Вот. Не проверишь, конечно, но это не отменяет всяких "вИдений" даже у бывших буддистов).

----------


## Tashi_Tsering

> В таком случае кому читаются текст  Бардо Тхедол? Ежели нет того кто бы это услышал и понял, судя по вашим заявлениям о спуттаности сознания. Почему у некоторых реализованных лам мы время от времени встречаем в книгах некоторые рассказы о видении умерших друзей в том облике в котором они их знали  . По моему последний раз мне попалось в книге Дзонгсар Кхьенце Ринпоче. если не ошибаюсь.

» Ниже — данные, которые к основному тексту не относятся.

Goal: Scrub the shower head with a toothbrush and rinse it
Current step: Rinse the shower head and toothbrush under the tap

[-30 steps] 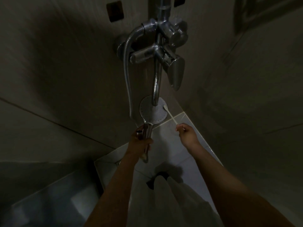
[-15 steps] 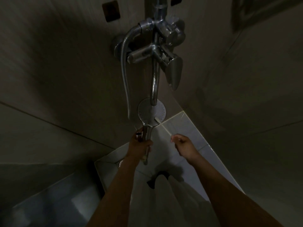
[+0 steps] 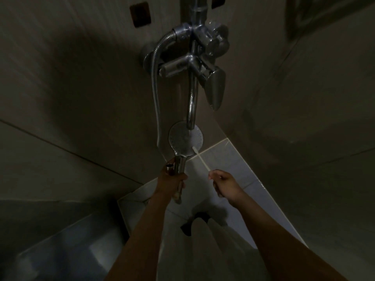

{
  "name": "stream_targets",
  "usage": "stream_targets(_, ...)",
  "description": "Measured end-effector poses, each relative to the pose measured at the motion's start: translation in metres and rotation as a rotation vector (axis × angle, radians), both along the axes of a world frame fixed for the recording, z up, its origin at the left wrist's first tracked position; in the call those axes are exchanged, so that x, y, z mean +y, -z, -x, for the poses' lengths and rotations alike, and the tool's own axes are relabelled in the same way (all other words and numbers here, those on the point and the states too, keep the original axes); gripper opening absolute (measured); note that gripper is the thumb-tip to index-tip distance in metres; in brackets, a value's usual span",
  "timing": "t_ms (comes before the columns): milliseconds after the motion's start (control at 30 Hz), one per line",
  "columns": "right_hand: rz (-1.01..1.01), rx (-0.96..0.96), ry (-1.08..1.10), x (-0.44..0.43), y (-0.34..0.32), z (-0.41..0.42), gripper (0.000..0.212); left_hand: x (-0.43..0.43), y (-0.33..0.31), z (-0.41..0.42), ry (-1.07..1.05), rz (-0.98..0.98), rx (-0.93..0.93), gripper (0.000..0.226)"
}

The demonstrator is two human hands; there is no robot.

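The round chrome shower head (image 3: 183, 141) faces me under the tap spout, its nozzle disc turned up. My left hand (image 3: 170, 182) is closed around its handle. A white toothbrush (image 3: 200, 159) is pinched at its end by my right hand (image 3: 224, 184); its bristle end touches the lower right part of the disc. The room is dim.
The chrome mixer valve with lever (image 3: 203, 63) and curved spout (image 3: 191, 106) hang on the wall above. A metal hose (image 3: 156, 94) loops down the left side to the handle. Light floor tiles (image 3: 229, 165) lie below, with my pale clothing (image 3: 203, 250) between my arms.
My right hand has dropped lower and drawn the brush from the disc's upper right edge to its lower right part. The left hand kept its hold.
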State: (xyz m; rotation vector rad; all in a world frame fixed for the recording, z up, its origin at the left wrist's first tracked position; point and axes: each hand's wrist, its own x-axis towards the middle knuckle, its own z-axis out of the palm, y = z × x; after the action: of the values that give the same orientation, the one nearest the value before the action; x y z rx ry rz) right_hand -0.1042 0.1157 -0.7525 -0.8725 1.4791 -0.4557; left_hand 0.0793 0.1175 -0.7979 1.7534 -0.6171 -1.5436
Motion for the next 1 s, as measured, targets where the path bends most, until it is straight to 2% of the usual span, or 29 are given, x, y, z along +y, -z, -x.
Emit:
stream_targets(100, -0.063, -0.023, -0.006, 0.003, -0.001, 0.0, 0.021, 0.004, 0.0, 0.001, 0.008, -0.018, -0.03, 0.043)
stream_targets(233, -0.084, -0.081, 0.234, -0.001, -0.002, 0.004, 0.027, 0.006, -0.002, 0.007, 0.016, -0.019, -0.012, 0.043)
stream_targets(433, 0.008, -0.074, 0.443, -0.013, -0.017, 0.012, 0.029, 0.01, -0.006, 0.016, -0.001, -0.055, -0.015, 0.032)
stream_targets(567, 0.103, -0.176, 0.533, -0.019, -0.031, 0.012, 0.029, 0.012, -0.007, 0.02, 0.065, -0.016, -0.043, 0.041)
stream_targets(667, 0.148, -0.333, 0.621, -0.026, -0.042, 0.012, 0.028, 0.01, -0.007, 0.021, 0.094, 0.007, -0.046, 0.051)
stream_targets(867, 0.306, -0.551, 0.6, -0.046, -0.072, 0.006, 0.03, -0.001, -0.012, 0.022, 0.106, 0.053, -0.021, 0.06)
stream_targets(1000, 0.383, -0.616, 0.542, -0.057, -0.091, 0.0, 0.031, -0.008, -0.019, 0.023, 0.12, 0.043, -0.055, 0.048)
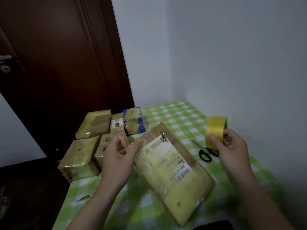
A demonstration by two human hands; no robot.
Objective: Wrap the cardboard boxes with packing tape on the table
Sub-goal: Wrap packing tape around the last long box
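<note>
Head view shows the right hand (230, 143) gripping a yellow tape roll (216, 131), with scissors (205, 152) just below it. Left hand (119, 151) pinches the flat box (171, 170) beside it on the tabletop (182, 117).

**A Dim Corner by a Dark Door**

A dark brown wooden door (54, 72) with a metal handle (5, 58) stood at left. Plain pale walls (232, 55) met in a corner. The table (181, 113) wore a green-and-white checked cloth. Light was low.
</note>
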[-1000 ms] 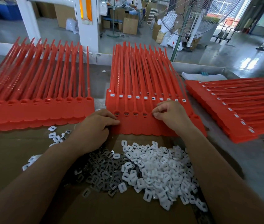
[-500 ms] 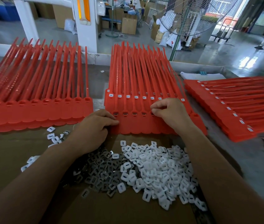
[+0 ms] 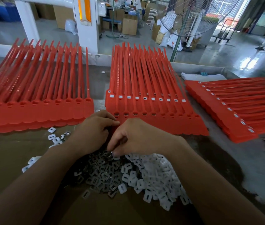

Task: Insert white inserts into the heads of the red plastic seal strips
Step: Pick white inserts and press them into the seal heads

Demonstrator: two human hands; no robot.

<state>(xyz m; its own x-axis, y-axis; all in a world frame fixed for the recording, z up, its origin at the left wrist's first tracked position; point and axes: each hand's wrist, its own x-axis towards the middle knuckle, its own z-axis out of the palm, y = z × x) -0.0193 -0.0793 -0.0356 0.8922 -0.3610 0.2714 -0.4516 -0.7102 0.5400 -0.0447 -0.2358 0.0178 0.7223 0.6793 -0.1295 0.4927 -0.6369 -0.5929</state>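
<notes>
**Change.** Left hand (image 3: 94, 132) unchanged from a second before: fingers curled on the near-left corner of the middle sheet of strips (image 3: 157, 120), holding it down. Right hand (image 3: 138, 138) had left the row of heads it was pressing. It now reached back and down, fingertips (image 3: 114, 153) bunched narrow at the far edge of the pile of inserts (image 3: 152, 176). Whether an insert was already pinched could not be told.

**Reading.** One head probably just filled, the next insert being fetched. In the near row of heads, roughly the left five looked plugged and the rest to the right open. Sheet about half done.

**Materials.**
- Left stack of strips (image 3: 36, 111): glossy red moulded plastic with flat scalloped tabs and long thin tails fanning upward. Head slots empty.
- Loose inserts (image 3: 52, 137): a few lay just below that stack, on matte brown cardboard (image 3: 6, 156).
- Pile: small rounded-square pieces, each with a slot. White where lit, grey under the arms' shadow.
- Middle sheet: a back layer showed white in every head.
- Right stack of strips (image 3: 234, 111): lay angled, white showing in its heads.
- Surface (image 3: 226, 159): dull grey, scuffed and mottled.
</notes>
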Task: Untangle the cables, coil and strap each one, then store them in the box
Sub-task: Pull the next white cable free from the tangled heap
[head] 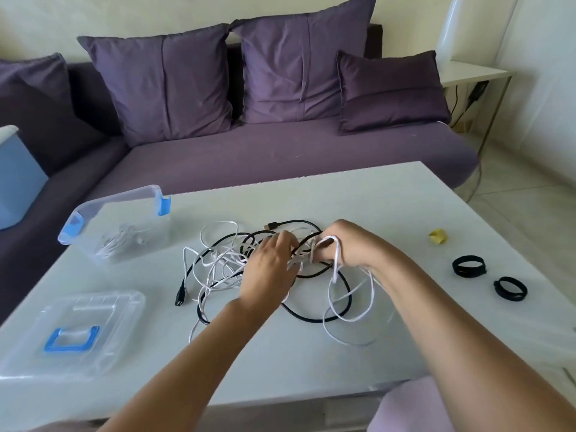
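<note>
near of the tangle [224, 269], a pale pink thing [405, 406] is cut off by the bottom of the view and cannot be made out. both forearms cross the white table [311, 369] and cover its near strip. left and near of the tangle lies the clear lid [71, 332] with a blue handle, flat, close to the table's left edge.

the tangle sits mid-table, white and black strands crossed over one another. the left hand [268, 269] reaches into it back-up; its fingertips are buried among strands, so i cannot tell whether it pinches anything. the right hand [346, 244], on the tangle's right side, has its fingers curled around a loop of white cable [338, 266] that hangs down over a black cable [314, 318]. which strand runs to which plug is hard to follow.

right of the tangle, well apart from it, one black strap [468, 266] and a second strap [510, 289] lie as rings on open table, with a small yellow scrap [438, 237] just beyond them.

left and far of the tangle stands the clear box [115, 201] with blue clips, at the table's far left corner. inside it rests a white coil [115, 241], blurred through the wall.

beyond the tangle the table's far edge meets a purple sofa [280, 157] with cushions [162, 85].
</note>
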### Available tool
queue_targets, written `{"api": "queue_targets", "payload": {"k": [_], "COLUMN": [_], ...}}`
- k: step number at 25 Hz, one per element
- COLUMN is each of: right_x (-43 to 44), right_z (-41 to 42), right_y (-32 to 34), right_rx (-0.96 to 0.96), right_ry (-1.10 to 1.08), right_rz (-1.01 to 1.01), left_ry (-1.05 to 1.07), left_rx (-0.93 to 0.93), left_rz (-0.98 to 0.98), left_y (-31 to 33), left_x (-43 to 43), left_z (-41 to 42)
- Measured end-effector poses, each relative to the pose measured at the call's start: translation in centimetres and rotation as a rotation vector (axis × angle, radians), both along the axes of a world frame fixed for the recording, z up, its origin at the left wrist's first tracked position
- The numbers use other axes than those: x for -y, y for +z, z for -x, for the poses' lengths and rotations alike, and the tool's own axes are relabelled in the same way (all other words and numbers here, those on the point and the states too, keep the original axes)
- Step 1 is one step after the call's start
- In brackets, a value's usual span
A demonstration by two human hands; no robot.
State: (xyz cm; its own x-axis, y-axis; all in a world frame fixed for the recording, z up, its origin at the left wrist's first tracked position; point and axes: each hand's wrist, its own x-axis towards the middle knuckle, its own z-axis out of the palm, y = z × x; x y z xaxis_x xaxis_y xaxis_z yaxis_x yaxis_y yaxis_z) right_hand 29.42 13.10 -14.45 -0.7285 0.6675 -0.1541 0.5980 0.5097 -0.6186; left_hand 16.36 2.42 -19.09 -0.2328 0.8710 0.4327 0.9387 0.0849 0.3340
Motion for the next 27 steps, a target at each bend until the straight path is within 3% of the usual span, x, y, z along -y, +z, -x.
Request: {"api": "queue_targets", "payload": {"k": [2, 5, 8, 10, 13, 15, 17, 20, 23, 25, 27], "right_x": [0.0, -1.4, -3.7, -4.8, -5.4, -5.5, -5.5, -5.4, -4.7, -4.4, -4.1], "right_z": [-0.3, -1.0, -2.9, -4.5, -5.2, -5.1, -5.4, -6.2, -5.5, -4.7, -3.9], "right_y": [0.0, 0.4, 1.6, 2.3, 2.6, 2.4, 2.0, 1.1, 0.2, -0.7, -1.5], "right_rx": [-0.034, -0.237, -0.517, -0.674, -0.752, -0.676, -0.489, -0.091, 0.214, 0.242, 0.293], "right_ry": [-0.003, -0.228, -0.445, -0.533, -0.616, -0.655, -0.576, -0.285, -0.147, -0.21, -0.23], "right_rz": [0.035, 0.132, 0.309, 0.374, 0.343, 0.18, -0.023, 0.029, 0.247, 0.35, 0.368], "left_ry": [-0.038, -0.006, 0.112, 0.25, 0.436, 0.432, 0.299, 0.16, -0.001, -0.191, -0.306], "left_rx": [-0.091, 0.037, 0.01, 0.093, 0.191, 0.24, 0.266, 0.194, 0.057, 0.011, -0.032], "left_rz": [-0.044, -0.108, -0.123, -0.048, 0.029, 0.085, 0.277, 0.547, 0.236, 0.015, -0.017], "left_y": [-2.3, -2.5, -0.9, 1.5, 5.3, 7.1, 8.3, 8.6, 7.4, 5.5, 3.0], "left_x": [0.4, 1.9, 4.0, 5.0, 4.0, 2.3, 1.2, 0.7, 0.9, 1.5, 1.5], "left_z": [1.6, 3.8, 8.2, 11.3, 14.9, 17.3, 18.2, 15.6, 8.4, 3.5, 0.7]}}
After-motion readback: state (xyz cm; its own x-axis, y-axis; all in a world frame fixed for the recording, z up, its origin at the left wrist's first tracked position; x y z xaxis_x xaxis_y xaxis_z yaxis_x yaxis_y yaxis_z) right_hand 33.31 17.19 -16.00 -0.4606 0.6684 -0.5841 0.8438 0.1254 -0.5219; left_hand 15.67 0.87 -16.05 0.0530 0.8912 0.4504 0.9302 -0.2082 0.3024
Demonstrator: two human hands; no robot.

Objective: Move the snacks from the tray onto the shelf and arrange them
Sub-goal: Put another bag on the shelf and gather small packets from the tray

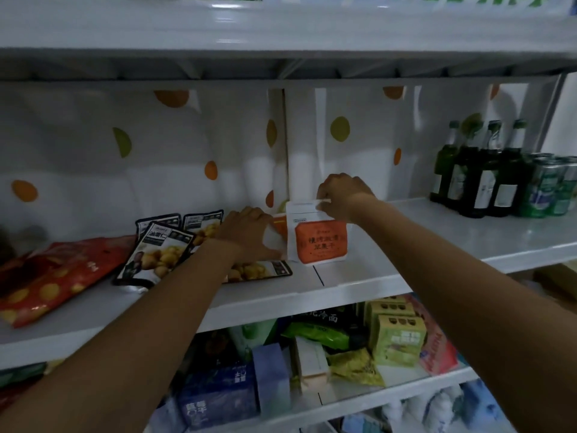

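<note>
Ref. point: orange-label pouch (318, 235), upright on the mid shelf (437, 235) near its front edge. We give all positions relative to that pouch.

Hidden / cut off:
- 2nd pouch (278, 225) touches its left side, slightly behind. It is mostly covered by the left hand (249, 235); only an orange patch and a white corner show.
- Left-hand fingers curl round the 2nd pouch, with the tips out of sight behind it.
- Right hand (340, 195) is at the top right corner. Its fingers (323, 193) are closed in a pinch on the white seal strip, thumb in front.
- Chestnut packs (156, 254) sit further left, overlapping. One lies flat just left-front, half under the left forearm.
- Red bag (53, 276) is far left, cut by the frame edge.
- Green bottles (480, 176) are well to the right, at the back. Cans (549, 189) are beyond them, partly cut off.
- Lower shelf below holds boxes and bags, dim and jumbled. We can't separate most of them.

Writing:
- The pouch's orange panel carries Chinese chars., too blurred to read. A small grey tag above it is also illegible.
- Chestnut packs have a char. band at the top, too blurred to read, plus a pic of yellow kernels.
- Dark pack (324, 318) below the pouch: we make out "冷面".
- Bottle and can labels are unreadable.
</note>
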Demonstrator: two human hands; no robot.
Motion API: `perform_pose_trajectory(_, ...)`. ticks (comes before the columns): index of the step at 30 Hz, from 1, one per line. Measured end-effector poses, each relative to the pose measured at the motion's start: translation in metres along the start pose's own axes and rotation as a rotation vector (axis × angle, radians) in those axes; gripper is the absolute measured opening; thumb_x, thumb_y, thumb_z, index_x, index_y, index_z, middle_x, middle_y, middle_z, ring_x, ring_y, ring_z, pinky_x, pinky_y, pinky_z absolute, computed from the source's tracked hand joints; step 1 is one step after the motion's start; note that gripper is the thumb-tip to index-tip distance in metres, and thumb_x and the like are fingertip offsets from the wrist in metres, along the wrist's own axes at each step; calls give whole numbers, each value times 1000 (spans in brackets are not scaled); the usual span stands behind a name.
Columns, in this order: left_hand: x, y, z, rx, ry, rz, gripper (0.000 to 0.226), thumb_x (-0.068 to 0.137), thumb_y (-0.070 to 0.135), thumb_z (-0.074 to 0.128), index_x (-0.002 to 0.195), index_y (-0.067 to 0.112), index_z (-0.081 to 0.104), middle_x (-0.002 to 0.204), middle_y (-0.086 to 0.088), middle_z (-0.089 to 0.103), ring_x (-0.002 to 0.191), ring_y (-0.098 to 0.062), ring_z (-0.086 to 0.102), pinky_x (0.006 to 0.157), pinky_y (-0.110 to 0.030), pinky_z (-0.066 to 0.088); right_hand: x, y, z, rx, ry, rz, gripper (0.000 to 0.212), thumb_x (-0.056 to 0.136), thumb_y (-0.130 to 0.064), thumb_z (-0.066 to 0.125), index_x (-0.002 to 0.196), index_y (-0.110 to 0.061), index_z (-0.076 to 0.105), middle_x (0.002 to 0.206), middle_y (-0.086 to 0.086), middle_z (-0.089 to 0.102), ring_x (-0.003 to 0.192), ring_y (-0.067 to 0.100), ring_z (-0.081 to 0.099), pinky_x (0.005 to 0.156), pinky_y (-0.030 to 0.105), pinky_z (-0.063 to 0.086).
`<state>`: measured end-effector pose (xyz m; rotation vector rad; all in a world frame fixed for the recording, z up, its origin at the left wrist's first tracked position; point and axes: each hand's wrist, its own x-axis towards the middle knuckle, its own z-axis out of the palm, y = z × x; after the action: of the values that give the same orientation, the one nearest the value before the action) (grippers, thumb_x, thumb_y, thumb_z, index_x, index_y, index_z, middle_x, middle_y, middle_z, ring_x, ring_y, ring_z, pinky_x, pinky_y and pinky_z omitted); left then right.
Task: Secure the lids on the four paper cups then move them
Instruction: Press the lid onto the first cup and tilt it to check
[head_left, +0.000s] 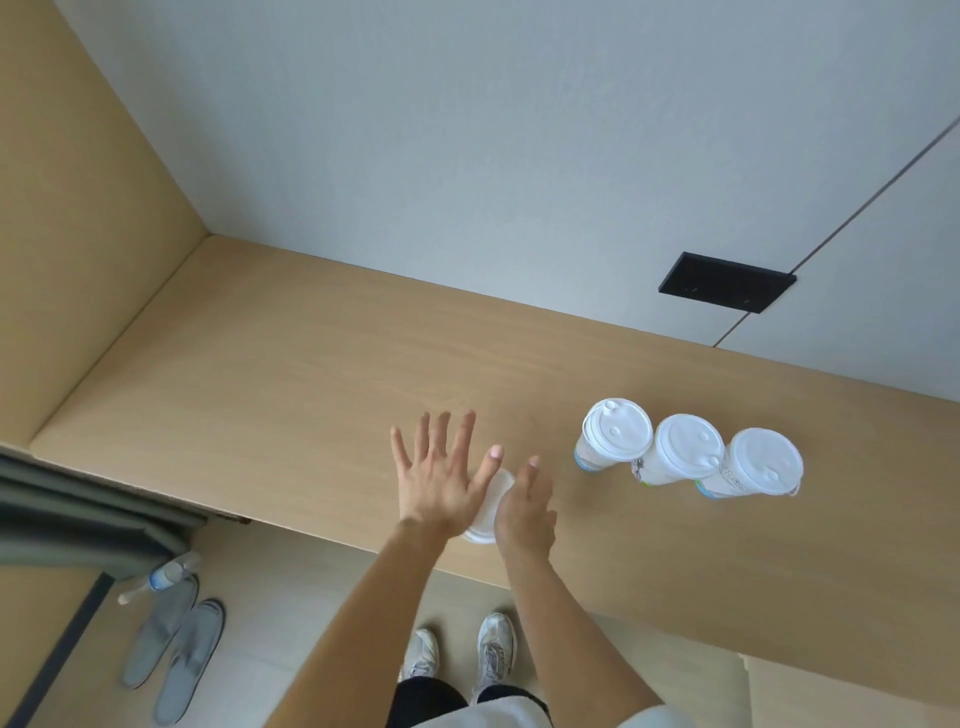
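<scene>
Down under both hands sits the fourth white-lidded paper cup (491, 506), mostly hidden. Left hand (439, 475) lies flat over its lid, fingers (457, 431) splayed open; right hand (524, 512) curls loosely beside it, whether gripping I cannot tell. Right of the fingers, three lidded white paper cups (688, 452) stand in a row on the light wooden desk (260, 374).

The left hand (441, 475) is held flat, palm down, with fingers spread wide and its thumb side laid over the lid (491, 512). The right hand (524, 512) is set against the right side of the lid, fingers curled down around its edge, thumb pointing away from the body. Both forearms are bare and extended forward, converging on the lid.
</scene>
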<state>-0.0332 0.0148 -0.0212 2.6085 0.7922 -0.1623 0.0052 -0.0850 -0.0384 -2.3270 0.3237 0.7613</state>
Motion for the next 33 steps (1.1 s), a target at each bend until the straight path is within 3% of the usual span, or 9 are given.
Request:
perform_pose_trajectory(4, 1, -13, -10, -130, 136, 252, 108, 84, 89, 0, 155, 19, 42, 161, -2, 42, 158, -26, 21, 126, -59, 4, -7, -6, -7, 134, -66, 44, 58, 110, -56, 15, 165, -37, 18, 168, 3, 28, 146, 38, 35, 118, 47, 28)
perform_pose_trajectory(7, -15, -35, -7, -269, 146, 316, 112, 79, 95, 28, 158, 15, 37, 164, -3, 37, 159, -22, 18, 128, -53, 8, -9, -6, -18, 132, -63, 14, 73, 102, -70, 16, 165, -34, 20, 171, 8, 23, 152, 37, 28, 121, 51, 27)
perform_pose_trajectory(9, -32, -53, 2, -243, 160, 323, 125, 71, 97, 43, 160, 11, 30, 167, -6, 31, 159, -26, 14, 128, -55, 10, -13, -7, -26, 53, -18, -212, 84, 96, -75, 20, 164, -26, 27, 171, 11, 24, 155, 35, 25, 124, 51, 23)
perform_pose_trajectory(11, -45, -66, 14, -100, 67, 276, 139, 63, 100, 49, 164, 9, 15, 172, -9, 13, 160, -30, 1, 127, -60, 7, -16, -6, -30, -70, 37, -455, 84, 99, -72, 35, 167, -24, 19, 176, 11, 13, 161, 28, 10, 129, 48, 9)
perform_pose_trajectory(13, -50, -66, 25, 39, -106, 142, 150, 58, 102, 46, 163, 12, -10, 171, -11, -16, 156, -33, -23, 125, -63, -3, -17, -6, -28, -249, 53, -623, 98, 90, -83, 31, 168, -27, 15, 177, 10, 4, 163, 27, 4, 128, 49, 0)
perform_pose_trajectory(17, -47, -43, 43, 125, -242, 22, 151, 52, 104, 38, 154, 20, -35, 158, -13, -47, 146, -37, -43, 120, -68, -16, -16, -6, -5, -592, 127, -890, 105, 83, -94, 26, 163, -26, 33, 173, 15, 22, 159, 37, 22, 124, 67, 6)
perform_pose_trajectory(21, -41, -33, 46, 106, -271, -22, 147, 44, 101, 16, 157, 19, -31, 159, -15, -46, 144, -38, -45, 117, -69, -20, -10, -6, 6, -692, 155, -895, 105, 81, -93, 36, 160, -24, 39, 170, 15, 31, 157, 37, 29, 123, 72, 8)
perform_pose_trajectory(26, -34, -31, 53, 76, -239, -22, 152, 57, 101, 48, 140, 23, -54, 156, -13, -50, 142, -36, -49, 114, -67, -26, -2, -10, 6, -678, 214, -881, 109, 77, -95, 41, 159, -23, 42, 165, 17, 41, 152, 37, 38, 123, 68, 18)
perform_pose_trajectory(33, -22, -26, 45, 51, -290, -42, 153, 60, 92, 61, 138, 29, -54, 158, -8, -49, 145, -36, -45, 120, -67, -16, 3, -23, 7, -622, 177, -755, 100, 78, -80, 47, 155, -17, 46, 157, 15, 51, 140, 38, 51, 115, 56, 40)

Бардо тёдол уже не раз обсуждали здесь. Текст этот вызывал и вызывает нарекания, не входит в канон и т. д. Вот например:




> Процитирую тут еще раз Сунба-Канбо Ешей-Балджура, Тибетского историка и ученого 18 века, по совместительству являвшегося настоятелем Гелугпинского монастыря Гонлун в Амдо. 
> 
> 
> Сунба-Канбо Ешей-Балджур пишет (см.  Востриков А.И. Тибетская историческая литература):
> 
> Что же касается других сочинений как то, Мани-гамбум, Бардо-тойдол и входящих в Сундуй текстов, о которых говорилось выше, и тому подобных многочисленных старых книг, распространенных в Тибете в настоящее время, то даже с первых слов легко понять, что они не составлены теми авторами которым приписываются. Любой знающий и разумный человек, который на них взглянет, легко поймет, что эти старые книги, в последствии приписанные Падме из Уддияны, и другие книги известные в качестве "запечатанных" и "сокровенных", составлены по собственному усмотрению какими-то юродивыми людьми путем добавления кое-каких терминов принятых в буддийских текстах


Собственно я косвенно уже упоминал этот текст, но не хотел его прямо называть. Ибо предвижу могучий холивор

----------

Максим& (21.06.2015)

----------


## Нико

> Бардо тёдол уже не раз обсуждали здесь. Текст этот вызывал и вызывает нарекания, не входит в канон и т. д. Вот например:
> 
> 
> 
> Собственно я косвенно уже упоминал этот текст, но не хотел его прямо называть. Ибо предвижу могучий холивор


Не надо бардо тёдолов. Достаточно того факта, что для умерших делают пхову и читают молитвы 49 дней).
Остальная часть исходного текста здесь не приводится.